Bruce M. Jones, PharmD, BCPS: Actually, that’s a fight I deal with every day, because I have a manager. Depending on what antibiotic we use, you get into more expensive ones—they may treat a patient better, they may get them out faster. Trying to make administrators understand that that was the best antibiotic in that case to use is always hard.
Peter L. Salgo, MD: I think they understand it, but there’s something about budgets. My budget is not your budget, and the whole hospital budget doesn’t really impinge my decision to kick you out because I’m going to lose money on your next dose of vancomycin.
Bruce M. Jones, PharmD, BCPS: Absolutely. There’s an inpatient budget for drugs, and antibiotics get lumped into it. When they see it tick higher, that’s what they see. It’s not the outcome side of it, it’s not the right therapy—sometimes that’s the magical big number.
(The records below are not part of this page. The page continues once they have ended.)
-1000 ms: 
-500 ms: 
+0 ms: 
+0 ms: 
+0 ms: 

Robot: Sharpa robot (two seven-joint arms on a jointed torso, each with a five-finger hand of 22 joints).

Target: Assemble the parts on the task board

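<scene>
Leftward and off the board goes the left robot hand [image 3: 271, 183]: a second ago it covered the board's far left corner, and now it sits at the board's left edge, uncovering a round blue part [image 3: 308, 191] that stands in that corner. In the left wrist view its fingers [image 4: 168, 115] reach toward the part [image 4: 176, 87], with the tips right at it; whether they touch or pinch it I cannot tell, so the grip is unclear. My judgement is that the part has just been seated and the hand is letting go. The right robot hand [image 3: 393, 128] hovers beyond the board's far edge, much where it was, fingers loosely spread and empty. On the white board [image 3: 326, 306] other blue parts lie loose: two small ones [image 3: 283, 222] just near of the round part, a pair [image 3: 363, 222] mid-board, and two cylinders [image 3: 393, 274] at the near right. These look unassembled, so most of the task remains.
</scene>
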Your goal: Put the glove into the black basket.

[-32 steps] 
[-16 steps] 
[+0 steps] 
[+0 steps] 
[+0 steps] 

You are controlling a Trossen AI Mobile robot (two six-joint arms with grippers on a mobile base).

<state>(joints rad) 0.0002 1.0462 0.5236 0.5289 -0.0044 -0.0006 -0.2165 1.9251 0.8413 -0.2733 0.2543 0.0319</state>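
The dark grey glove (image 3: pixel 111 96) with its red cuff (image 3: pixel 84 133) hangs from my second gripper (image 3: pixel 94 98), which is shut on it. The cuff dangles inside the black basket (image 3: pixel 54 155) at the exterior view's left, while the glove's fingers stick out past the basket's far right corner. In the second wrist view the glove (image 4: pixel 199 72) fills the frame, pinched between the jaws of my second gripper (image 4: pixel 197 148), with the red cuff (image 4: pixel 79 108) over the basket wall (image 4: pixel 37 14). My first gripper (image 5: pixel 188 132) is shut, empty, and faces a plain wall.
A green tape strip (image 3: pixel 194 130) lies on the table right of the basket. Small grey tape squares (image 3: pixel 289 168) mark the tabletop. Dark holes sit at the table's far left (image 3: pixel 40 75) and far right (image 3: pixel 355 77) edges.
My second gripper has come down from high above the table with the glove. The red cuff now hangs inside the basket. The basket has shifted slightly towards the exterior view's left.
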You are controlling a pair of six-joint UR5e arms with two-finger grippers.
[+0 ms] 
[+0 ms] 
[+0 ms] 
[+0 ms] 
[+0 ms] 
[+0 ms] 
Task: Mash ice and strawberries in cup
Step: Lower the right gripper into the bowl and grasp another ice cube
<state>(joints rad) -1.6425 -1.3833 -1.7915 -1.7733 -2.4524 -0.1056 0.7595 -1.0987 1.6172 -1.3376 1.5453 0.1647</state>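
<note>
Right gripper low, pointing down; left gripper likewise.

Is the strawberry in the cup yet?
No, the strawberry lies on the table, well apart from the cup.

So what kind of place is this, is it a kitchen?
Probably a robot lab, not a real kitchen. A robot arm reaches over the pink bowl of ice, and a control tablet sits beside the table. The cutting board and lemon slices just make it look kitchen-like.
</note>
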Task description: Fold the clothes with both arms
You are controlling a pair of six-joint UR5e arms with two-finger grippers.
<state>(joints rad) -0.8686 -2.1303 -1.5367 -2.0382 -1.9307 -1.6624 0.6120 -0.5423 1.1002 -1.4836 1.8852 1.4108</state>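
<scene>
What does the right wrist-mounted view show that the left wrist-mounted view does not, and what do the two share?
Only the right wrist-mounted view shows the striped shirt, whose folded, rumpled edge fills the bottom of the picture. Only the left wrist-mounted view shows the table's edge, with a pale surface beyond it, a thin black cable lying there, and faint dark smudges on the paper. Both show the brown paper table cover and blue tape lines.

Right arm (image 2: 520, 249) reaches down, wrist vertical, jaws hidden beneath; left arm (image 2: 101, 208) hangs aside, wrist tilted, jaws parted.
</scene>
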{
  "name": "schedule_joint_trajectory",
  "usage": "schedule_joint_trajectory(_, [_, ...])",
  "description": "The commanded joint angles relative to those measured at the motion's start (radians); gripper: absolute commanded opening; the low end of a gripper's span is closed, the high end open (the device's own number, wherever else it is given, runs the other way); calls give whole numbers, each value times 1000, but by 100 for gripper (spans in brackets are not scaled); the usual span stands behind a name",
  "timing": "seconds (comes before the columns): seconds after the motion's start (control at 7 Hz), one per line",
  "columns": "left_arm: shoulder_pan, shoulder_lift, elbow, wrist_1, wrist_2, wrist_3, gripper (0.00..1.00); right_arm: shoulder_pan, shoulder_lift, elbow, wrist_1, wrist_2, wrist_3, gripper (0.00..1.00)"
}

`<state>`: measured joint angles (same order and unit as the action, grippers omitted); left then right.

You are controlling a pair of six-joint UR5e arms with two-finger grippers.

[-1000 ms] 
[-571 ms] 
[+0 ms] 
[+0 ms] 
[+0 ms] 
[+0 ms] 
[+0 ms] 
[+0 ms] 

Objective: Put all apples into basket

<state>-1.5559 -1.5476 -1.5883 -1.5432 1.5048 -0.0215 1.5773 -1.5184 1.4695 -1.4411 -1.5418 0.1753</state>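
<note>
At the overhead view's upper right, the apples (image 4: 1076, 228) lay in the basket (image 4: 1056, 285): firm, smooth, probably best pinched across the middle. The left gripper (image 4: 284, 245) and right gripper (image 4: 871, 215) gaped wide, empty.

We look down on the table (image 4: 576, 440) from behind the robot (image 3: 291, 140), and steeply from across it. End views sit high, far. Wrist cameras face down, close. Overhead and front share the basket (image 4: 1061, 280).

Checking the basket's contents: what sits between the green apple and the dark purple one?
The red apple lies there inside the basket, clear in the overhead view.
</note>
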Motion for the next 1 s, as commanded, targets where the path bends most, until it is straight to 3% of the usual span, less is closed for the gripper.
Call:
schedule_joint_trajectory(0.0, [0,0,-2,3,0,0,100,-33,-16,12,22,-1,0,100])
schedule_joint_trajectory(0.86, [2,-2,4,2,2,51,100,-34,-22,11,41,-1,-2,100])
Peter L. Salgo, MD: Do you have any insight into how this evolved? It doesn’t make clinical sense, right? If I can get somebody with a moderate stay, with a cheaper antibiotic, or even outpatient with a more expensive antibiotic that never comes in, isn’t that better?
Yoav Golan, MD: Well, I think that when you start to fragment your institution and look at different parts as cost centers, all of a sudden, they have to justify their existence. In some parts of the country, people are recruited to the job in order to contain cost. When you do that, you really narrow the perspective, and you need to have a broader perspective. If you do what you need to do to benefit patients, this will follow with shorter length of stay, and it will follow with prevention of unnecessary admissions. At the end of the day, it will also follow with the pharmacy budget, but you have to take the approach in which you are looking at that in a systematic way. You monitor that, you document that, and you actually can show that, and then the system will accept that.
Bruce M. Jones, PharmD, BCPS: With antimicrobial stewardship, what we always like to associate that with is cost savings. It’s always the term that’s tied with it. Especially early, you usually see a return on that, and it tends to plateau. They start coming to you: “Why aren’t you saving us more money?” I think sometimes it’s just tying those 2 words together.
Yoav Golan, MD: That’s a problem, but again, I think you really start with putting together a system in which people buy in; people understand it. You ask, how do I benefit my patients in a way that’s cost responsible, that I can justify the cost? It starts with putting together a team that really cares about patient and patient care, and I think that it is important. That’s why I brought the example of the ICU—because no one doubts that if someone needs ICU care, they should be in the ICU. That’s why we have ICUs. If you think about a more costly antibiotic that can save a life, it’s just the same, principle wise, as an ICU bed, only that it’s much cheaper, even if it’s the most expensive antibiotic.
Bruce M. Jones, PharmD, BCPS: You have to collect numbers. People in the C-suite, that’s what they’re used to; they’re used to being given numbers. I think if you can show them that what you’re doing is benefiting patients—maybe it’s saving money, but more than anything you have to be able to show them. Usually they’re kind of interested and excited, and they just didn’t know what was going on.